Observation and explanation:
If single photons showed no interference, the coincidence rate would be constant, irrespective of the path difference. There is, however, an actual increase and decrease in the coincidence rate. Even though there is only a single photon in the interferometer, we get a clearly visible interference pattern (V=99%). The single photon interferes with itself. A wave-like feature can be attributed to it.
For each measuring point, the measuring time is 1s. The single photon source sends approx. 3800 single photons per second. Each photon runs individually and independently of the others through the interferometer and interferes with itself. At max., each photon interferes with itself "constructively" and is registered individually by the detector. At min., each photon interferes with itself "destructively" - in this case, ca. 0 photons per second are registered by the detector. In the min. scenario, all photons leave the interferometer on the other side. If no interference occured, the detector would register the same amount of photons (1900) always, irrespective of the path difference.

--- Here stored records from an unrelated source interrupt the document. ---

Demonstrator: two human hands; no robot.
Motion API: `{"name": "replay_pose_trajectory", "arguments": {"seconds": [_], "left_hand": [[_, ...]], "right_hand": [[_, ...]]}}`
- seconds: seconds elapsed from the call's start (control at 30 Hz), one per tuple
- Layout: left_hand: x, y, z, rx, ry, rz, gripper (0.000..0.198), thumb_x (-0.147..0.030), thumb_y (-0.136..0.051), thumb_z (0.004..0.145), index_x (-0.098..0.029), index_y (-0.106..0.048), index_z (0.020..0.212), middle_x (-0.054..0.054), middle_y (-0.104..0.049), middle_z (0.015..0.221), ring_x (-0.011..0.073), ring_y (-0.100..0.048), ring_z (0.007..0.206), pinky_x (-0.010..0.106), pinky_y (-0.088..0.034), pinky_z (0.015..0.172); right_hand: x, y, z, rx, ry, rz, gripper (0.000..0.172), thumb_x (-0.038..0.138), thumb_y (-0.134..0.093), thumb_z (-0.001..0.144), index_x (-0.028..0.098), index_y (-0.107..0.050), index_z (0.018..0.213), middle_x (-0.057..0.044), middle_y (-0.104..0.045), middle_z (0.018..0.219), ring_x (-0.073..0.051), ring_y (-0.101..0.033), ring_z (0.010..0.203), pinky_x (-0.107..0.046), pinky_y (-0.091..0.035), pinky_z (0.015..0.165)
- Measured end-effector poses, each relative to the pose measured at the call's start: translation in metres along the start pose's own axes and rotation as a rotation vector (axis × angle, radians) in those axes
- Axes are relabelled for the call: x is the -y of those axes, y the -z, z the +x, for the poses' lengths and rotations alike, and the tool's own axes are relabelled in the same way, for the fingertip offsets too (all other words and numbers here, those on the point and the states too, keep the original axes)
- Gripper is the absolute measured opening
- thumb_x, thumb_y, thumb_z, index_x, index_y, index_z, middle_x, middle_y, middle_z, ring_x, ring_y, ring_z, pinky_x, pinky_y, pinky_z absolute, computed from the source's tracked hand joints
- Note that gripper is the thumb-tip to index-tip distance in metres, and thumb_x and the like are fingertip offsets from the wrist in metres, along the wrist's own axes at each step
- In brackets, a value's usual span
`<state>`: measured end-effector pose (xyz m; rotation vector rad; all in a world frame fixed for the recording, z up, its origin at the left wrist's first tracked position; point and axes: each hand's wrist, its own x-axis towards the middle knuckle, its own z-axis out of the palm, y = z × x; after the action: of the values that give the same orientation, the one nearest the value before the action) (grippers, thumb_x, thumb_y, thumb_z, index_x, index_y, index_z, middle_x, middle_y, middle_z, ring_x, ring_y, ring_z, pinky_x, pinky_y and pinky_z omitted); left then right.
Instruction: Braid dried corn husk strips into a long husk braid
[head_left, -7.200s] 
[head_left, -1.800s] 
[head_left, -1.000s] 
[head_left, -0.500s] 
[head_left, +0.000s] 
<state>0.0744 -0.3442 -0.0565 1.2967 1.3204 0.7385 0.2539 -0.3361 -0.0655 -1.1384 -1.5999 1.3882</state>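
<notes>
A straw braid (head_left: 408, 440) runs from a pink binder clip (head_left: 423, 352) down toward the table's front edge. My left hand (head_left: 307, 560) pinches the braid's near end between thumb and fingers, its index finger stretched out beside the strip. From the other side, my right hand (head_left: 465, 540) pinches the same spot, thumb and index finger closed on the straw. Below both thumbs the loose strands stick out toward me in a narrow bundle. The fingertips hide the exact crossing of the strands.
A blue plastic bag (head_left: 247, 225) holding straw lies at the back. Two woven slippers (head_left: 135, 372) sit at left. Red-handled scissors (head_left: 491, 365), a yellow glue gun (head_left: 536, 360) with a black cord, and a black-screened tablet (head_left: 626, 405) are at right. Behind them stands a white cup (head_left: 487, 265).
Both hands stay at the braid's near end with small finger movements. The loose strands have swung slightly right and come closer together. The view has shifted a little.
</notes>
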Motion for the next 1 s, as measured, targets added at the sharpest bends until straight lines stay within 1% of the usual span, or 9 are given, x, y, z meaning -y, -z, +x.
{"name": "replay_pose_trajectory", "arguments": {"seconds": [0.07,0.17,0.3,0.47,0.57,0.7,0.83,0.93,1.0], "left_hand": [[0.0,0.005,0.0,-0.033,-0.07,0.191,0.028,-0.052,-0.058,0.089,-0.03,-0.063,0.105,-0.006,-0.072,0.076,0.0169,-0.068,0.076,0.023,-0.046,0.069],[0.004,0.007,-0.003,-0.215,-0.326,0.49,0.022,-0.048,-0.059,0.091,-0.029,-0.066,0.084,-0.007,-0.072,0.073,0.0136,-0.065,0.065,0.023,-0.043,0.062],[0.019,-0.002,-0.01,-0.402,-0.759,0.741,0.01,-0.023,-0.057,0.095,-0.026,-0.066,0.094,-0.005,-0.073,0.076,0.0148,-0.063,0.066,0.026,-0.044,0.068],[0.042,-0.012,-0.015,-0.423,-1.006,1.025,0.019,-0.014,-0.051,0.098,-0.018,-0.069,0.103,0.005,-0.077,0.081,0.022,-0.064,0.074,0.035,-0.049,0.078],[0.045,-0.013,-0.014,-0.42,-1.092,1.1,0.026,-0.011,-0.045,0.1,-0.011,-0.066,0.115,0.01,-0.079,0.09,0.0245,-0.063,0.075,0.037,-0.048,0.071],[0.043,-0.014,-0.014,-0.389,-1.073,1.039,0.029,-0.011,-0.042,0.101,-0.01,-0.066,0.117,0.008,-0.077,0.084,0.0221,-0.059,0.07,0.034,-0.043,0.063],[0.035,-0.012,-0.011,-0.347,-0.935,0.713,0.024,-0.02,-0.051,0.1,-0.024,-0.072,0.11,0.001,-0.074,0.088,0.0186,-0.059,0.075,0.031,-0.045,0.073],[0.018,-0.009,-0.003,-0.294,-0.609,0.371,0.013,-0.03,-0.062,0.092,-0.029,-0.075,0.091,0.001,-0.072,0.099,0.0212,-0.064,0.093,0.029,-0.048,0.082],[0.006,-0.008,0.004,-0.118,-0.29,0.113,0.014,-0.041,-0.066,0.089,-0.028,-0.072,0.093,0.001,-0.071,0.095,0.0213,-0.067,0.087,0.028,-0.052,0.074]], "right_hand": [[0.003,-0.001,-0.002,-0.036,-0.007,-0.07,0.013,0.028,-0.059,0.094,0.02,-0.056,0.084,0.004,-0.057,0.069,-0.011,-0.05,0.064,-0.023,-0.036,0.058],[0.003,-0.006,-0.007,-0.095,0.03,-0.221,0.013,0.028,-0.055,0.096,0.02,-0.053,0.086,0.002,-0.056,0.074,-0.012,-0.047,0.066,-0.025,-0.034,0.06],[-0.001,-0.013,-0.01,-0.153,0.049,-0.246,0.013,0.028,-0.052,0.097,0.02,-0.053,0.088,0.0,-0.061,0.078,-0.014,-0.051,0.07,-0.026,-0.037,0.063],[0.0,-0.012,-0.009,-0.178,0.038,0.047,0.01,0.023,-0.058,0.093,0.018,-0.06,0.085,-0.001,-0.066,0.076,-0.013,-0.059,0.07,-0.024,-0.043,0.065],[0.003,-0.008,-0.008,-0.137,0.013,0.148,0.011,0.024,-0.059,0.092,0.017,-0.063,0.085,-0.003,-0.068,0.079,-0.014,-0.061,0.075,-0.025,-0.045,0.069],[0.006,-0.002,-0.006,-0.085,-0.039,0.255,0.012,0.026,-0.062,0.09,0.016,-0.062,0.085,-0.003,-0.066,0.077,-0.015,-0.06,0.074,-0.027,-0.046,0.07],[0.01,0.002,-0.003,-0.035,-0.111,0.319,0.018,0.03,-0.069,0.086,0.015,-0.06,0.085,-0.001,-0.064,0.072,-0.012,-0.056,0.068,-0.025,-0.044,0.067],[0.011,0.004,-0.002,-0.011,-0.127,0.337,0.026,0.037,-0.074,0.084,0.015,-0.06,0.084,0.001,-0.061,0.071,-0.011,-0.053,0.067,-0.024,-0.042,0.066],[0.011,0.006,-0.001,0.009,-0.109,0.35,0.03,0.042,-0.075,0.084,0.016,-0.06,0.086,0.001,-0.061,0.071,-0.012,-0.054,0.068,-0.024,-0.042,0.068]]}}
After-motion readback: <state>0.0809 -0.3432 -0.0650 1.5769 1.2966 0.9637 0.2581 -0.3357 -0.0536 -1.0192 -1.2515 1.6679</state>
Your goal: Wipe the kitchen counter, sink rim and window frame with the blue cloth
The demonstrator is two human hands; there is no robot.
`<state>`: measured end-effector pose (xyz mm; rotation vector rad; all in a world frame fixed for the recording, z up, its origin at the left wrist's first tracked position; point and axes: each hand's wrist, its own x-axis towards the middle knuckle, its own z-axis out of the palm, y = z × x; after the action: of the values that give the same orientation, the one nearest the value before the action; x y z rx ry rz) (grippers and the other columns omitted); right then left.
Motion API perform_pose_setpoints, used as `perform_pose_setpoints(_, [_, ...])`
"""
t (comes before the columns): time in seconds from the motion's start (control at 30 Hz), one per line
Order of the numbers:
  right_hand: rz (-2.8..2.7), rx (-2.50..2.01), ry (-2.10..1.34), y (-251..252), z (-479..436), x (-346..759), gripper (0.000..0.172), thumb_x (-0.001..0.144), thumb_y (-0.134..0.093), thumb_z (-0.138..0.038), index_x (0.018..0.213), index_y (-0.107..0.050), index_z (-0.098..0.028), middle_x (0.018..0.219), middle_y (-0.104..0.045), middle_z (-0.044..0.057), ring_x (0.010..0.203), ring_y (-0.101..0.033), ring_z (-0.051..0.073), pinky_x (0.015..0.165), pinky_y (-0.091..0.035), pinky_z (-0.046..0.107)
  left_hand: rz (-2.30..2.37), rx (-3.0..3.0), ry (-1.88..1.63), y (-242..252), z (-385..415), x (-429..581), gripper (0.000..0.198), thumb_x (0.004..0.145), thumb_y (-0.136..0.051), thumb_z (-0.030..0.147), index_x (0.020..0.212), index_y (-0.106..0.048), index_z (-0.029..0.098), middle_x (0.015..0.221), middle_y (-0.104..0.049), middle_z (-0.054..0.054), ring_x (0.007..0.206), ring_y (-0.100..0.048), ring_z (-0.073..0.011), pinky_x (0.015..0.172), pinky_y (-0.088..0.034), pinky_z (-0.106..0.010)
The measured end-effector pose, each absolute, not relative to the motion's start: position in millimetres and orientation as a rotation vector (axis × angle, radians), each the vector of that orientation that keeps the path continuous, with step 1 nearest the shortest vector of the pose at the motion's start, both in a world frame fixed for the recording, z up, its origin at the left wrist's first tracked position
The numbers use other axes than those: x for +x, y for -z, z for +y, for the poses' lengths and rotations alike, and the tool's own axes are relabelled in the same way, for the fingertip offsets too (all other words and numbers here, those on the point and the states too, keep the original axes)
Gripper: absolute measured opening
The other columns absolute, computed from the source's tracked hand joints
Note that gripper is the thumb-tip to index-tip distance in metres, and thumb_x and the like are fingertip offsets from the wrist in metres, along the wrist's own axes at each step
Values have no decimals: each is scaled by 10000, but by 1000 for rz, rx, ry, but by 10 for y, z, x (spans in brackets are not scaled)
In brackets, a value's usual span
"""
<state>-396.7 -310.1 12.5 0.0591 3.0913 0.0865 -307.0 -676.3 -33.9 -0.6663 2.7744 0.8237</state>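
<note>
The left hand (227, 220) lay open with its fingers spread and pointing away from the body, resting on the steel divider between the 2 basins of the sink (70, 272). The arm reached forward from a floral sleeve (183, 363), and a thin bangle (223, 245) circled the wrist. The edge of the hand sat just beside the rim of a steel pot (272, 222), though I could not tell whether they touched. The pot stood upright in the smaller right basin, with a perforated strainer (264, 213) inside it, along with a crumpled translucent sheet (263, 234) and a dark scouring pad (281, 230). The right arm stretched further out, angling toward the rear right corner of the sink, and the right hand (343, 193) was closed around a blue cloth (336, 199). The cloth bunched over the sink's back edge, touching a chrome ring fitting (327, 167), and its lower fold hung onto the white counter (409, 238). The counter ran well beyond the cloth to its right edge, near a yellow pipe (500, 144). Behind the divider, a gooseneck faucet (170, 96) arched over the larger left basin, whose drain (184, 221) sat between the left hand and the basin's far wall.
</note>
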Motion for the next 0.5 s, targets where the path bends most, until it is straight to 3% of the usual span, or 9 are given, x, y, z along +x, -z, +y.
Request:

Do indivisible single photons divide after all at the 50% beam splitter? This question shall be dealt with in the next chapter in another experiment.
From the beginnings of interference of photons to current research
The phenomenon of interference of bright light was detected by the physicist Young at the double-slit in 1802 [You04]. With this experiment, Young confirmed the wave nature of light predicted by Huygens in the year 1690. The first diffraction experiment with heavily dimmed light was carried out by Taylor [Tay09] in 1909. In this experiment, the light of a gas flame was dimmed by soot-blackened boards and diffracted at a needle pin. The result was recorded on photo boards which were exposed to light for up to three months. This experiment was a first indication of the wave nature of single light portions. The scientist Dempster carried out experiments with dimmed lights at a grid [Dem27] in 1927. The physicist Jannosy used a Mach-Zehnder interferometer for interference of dimmed light in 1957 [Jan57].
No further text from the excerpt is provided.